## EXERCISE DESCRIPTION
Your answer must be the full listing below, repeated exactly, with no pictures in it.

## THE DATA
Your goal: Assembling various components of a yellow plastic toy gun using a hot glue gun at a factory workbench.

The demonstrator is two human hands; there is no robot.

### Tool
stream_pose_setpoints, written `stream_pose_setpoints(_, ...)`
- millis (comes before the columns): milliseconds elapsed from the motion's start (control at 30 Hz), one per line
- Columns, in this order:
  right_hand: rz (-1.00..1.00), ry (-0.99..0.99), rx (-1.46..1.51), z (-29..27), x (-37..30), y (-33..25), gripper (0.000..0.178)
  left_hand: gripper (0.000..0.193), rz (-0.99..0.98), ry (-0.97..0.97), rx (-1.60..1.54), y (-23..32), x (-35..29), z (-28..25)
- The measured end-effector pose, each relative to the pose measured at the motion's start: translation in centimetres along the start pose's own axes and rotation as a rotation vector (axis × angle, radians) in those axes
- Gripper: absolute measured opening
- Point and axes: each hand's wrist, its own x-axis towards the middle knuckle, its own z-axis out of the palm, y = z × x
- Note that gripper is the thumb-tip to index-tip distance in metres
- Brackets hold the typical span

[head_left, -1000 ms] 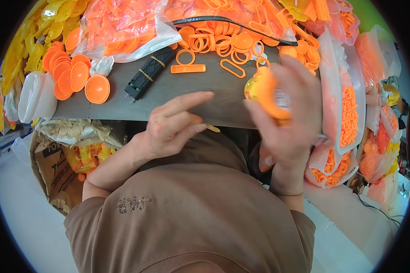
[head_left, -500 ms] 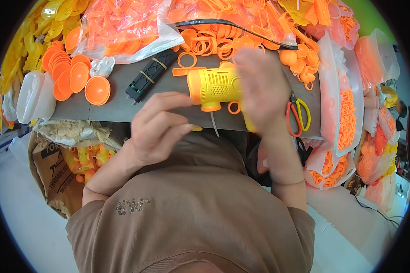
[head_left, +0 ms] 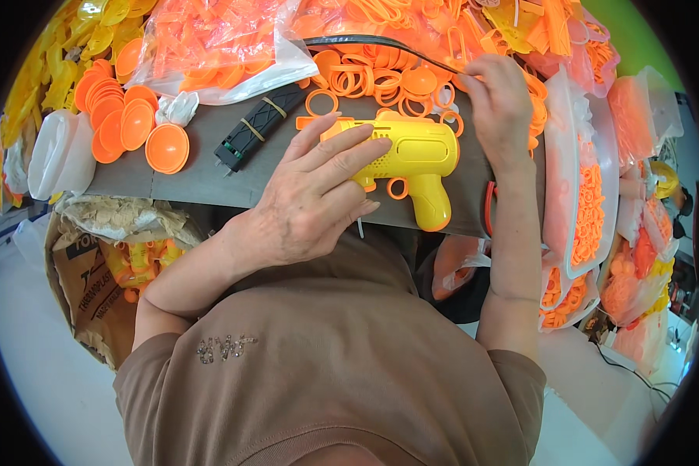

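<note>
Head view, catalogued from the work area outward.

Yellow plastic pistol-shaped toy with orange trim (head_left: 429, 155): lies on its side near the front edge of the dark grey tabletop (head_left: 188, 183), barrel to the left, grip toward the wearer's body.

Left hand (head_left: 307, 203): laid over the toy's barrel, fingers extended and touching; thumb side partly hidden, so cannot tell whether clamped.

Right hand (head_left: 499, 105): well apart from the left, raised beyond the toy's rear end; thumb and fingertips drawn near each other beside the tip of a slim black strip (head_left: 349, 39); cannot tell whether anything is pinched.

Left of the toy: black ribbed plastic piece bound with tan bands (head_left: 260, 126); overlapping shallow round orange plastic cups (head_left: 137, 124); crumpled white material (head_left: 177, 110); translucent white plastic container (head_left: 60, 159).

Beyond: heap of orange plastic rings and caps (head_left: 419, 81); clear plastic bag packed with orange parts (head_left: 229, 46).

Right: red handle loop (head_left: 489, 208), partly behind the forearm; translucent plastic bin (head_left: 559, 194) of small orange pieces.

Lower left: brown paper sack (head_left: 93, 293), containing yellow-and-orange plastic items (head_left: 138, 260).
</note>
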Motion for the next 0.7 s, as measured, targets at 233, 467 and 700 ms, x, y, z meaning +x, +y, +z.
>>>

## TASK ANSWER
Your goal: Assembling various components of a yellow plastic toy gun using a hot glue gun at a factory workbench.

The demonstrator is two human hands; there is no robot.

### Tool
stream_pose_setpoints, written `stream_pose_setpoints(_, ...)`
- millis (comes before the columns): milliseconds elapsed from the motion's start (control at 30 Hz), one per line
- Columns, in this order:
  right_hand: rz (-1.00..1.00), ry (-0.99..0.99), rx (-1.46..1.51), z (-29..27), x (-37..30), y (-33..25), gripper (0.000..0.178)
  left_hand: gripper (0.000..0.193), rz (-0.99..0.98), ry (-0.97..0.97), rx (-1.60..1.54), y (-23..32), x (-35..29), z (-28..25)
- The measured end-effector pose, each relative to the pose measured at the motion's start: translation in centimetres along the start pose's own axes and rotation as a rotation vector (axis × angle, radians) in those axes
- Gripper: absolute measured opening
- Point and axes: each hand's wrist, its own x-axis towards the middle knuckle, its own z-axis out of the palm, y = z × x
- Note that gripper is the thumb-tip to index-tip distance in metres
- Brackets hold the typical span

[head_left, -1000 ms] 
[head_left, -500 ms] 
[head_left, +0 ms] 

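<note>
Head view, catalogued from the work area outward.

Yellow plastic pistol-shaped toy with orange trim (head_left: 429, 155): lies on its side near the front edge of the dark grey tabletop (head_left: 188, 183), barrel to the left, grip toward the wearer's body.

Left hand (head_left: 307, 203): laid over the toy's barrel, fingers extended and touching; thumb side partly hidden, so cannot tell whether clamped.

Right hand (head_left: 499, 105): well apart from the left, raised beyond the toy's rear end; thumb and fingertips drawn near each other beside the tip of a slim black strip (head_left: 349, 39); cannot tell whether anything is pinched.

Left of the toy: black ribbed plastic piece bound with tan bands (head_left: 260, 126); overlapping shallow round orange plastic cups (head_left: 137, 124); crumpled white material (head_left: 177, 110); translucent white plastic container (head_left: 60, 159).

Beyond: heap of orange plastic rings and caps (head_left: 419, 81); clear plastic bag packed with orange parts (head_left: 229, 46).

Right: red handle loop (head_left: 489, 208), partly behind the forearm; translucent plastic bin (head_left: 559, 194) of small orange pieces.

Lower left: brown paper sack (head_left: 93, 293), containing yellow-and-orange plastic items (head_left: 138, 260).
</note>
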Motion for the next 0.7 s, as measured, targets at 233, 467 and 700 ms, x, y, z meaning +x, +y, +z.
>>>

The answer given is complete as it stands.